▶ **Task item**
Return only the lines running from the first line of the listing through the one with "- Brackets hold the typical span", unchanged.

▶ **Task input**
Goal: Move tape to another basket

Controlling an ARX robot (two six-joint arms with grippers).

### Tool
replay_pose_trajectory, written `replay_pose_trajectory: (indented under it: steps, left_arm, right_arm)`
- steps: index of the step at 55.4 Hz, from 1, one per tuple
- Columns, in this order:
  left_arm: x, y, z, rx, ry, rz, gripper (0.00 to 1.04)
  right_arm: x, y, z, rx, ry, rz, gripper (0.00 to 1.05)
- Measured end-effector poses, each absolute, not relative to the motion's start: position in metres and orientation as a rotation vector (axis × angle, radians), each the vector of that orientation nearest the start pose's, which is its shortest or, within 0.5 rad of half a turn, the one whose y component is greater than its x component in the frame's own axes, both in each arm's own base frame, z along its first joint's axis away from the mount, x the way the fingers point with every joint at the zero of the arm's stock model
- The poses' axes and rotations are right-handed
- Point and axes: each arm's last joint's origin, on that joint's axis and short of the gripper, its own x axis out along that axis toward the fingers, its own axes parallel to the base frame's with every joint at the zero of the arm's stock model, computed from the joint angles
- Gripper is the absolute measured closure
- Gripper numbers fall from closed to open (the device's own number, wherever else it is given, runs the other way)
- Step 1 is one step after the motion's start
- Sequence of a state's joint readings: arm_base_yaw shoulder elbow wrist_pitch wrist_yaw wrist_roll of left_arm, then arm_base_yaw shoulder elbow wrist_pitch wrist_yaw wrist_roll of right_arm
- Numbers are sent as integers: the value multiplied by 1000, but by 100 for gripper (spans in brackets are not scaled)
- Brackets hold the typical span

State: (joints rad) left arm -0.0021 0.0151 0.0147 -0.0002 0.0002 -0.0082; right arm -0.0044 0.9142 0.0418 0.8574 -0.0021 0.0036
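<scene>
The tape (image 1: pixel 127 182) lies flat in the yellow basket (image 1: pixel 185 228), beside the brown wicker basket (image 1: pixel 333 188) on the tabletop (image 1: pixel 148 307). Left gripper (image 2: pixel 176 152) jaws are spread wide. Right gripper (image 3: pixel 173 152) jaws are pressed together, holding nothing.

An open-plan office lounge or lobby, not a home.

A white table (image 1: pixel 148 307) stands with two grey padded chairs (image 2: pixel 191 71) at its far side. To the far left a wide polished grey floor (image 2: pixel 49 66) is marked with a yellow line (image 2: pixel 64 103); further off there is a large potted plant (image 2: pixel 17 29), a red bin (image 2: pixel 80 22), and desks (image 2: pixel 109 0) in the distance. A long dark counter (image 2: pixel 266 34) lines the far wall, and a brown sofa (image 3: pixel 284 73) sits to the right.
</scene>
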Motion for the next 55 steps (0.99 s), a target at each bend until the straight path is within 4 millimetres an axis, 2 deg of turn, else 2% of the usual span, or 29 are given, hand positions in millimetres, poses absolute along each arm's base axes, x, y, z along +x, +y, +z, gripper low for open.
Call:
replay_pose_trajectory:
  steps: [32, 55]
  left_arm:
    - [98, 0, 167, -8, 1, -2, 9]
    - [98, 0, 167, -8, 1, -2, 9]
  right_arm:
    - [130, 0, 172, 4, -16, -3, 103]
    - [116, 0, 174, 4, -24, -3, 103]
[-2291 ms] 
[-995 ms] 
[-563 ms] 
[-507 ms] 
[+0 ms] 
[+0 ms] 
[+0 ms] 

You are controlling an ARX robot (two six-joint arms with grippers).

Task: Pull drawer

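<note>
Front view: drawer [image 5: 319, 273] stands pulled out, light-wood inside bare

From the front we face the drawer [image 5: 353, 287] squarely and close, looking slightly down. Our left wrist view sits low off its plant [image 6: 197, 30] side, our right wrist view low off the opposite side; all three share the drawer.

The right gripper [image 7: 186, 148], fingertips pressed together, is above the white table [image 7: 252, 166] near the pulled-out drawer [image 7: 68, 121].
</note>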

▶ **Result of the task**
Goal: Move tape to another basket

Controlling an ARX robot (two six-joint arms with grippers).

### Tool
replay_pose_trajectory, written `replay_pose_trajectory: (indented under it: steps, left_arm, right_arm)`
- steps: index of the step at 55.4 Hz, from 1, one per tuple
- Columns, in this order:
  left_arm: x, y, z, rx, ry, rz, gripper (0.00 to 1.04)
  right_arm: x, y, z, rx, ry, rz, gripper (0.00 to 1.05)
- Measured end-effector poses, each absolute, not relative to the motion's start: position in metres and orientation as a rotation vector (axis × angle, radians), each the vector of that orientation nearest the start pose's, which is its shortest or, within 0.5 rad of half a turn, the one whose y component is greater than its x component in the frame's own axes, both in each arm's own base frame, z along its first joint's axis away from the mount, x the way the fingers point with every joint at the zero of the arm's stock model
- The poses' axes and rotations are right-handed
- Point and axes: each arm's last joint's origin, on that joint's axis and short of the gripper, its own x axis out along that axis toward the fingers, its own axes parallel to the base frame's with every joint at the zero of the arm's stock model, computed from the joint angles
- Gripper is the absolute measured closure
- Gripper numbers fall from closed to open (the device's own number, wherever else it is given, runs the other way)
- Step 1 is one step after the motion's start
- Sequence of a state's joint readings: arm_base_yaw shoulder elbow wrist_pitch wrist_yaw wrist_roll of left_arm, then arm_base_yaw shoulder elbow wrist_pitch wrist_yaw wrist_roll of right_arm
- Numbers are sent as integers: the value multiplied by 1000, but by 100 for gripper (spans in brackets are not scaled)
- Brackets hold the typical span

Output for the exercise is complete.